◆ **The problem**
Output, word for word, every line from the start of the listing down to and including the line that contains "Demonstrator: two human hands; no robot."; include nothing else.

[Data segment — start]

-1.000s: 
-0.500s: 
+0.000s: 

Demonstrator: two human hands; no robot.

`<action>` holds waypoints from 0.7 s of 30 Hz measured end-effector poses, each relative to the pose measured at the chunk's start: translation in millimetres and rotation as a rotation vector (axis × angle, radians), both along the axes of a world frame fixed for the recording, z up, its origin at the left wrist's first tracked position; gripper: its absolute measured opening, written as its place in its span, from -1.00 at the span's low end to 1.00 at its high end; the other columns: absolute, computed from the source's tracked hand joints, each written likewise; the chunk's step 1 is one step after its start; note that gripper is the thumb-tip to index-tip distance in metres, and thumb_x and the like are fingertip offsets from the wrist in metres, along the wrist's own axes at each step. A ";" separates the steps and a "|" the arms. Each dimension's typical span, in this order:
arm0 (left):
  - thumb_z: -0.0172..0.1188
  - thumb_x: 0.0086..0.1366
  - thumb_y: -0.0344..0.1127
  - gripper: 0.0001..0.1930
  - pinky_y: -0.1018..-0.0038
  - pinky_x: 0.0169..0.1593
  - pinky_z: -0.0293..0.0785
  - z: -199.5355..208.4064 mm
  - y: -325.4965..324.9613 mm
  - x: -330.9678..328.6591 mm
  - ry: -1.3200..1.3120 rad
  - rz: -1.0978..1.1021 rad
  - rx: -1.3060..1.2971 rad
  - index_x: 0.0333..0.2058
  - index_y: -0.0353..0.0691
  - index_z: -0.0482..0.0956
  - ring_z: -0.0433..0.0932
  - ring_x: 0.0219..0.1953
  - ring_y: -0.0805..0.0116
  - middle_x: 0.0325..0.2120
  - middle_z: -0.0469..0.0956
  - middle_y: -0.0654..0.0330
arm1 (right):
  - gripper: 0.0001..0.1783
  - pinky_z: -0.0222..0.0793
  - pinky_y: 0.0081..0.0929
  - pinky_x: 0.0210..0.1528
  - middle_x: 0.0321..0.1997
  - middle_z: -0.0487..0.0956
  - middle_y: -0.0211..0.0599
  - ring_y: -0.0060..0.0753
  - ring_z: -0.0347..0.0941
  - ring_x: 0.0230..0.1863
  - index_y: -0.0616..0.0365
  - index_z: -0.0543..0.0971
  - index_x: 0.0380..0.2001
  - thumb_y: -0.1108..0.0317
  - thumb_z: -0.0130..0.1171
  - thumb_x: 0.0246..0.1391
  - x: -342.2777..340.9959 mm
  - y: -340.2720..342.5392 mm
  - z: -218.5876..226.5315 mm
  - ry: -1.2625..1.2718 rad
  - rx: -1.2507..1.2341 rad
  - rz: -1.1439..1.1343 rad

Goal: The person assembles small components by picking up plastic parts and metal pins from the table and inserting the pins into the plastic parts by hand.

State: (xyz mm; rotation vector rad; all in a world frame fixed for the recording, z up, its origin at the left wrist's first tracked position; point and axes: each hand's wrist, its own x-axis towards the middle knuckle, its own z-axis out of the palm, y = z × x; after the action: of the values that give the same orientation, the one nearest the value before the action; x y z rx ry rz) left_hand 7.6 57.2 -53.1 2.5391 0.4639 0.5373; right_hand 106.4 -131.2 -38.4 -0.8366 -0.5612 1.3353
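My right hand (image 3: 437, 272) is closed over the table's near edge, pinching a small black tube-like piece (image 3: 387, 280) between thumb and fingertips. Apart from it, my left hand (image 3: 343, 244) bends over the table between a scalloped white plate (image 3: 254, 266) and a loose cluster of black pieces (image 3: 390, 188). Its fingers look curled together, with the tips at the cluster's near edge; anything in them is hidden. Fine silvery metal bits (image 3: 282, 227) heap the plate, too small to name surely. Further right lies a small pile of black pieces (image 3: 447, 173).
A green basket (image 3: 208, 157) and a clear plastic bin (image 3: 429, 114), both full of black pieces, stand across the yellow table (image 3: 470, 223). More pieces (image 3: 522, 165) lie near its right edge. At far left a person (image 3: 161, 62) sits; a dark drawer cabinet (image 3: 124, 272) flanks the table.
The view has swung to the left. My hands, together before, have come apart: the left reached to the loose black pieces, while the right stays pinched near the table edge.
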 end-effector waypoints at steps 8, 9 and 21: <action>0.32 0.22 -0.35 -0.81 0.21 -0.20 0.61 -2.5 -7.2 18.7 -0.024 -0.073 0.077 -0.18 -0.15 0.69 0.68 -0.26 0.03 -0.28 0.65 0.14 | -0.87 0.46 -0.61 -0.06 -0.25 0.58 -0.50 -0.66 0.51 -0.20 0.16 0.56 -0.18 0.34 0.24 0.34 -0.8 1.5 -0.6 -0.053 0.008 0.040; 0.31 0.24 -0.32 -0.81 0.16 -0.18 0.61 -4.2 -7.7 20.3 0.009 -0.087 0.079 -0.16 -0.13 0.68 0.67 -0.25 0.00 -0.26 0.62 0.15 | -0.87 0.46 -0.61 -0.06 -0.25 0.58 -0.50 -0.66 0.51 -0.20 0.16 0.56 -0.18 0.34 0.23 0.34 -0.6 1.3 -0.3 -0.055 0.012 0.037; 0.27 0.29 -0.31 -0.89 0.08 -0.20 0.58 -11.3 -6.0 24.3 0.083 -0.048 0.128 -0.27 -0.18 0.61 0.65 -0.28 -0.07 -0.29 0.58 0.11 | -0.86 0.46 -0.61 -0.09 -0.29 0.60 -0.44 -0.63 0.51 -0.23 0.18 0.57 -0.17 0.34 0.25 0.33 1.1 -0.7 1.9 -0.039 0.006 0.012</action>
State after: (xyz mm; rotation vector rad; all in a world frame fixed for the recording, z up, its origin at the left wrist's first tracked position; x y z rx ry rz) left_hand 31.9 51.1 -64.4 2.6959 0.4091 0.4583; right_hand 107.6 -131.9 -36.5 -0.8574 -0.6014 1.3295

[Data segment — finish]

◆ **Written answer**
-1.000s: 
-0.500s: 
+0.000s: 

Demonstrator: two human hands; no robot.

The response to the exercise is now finished.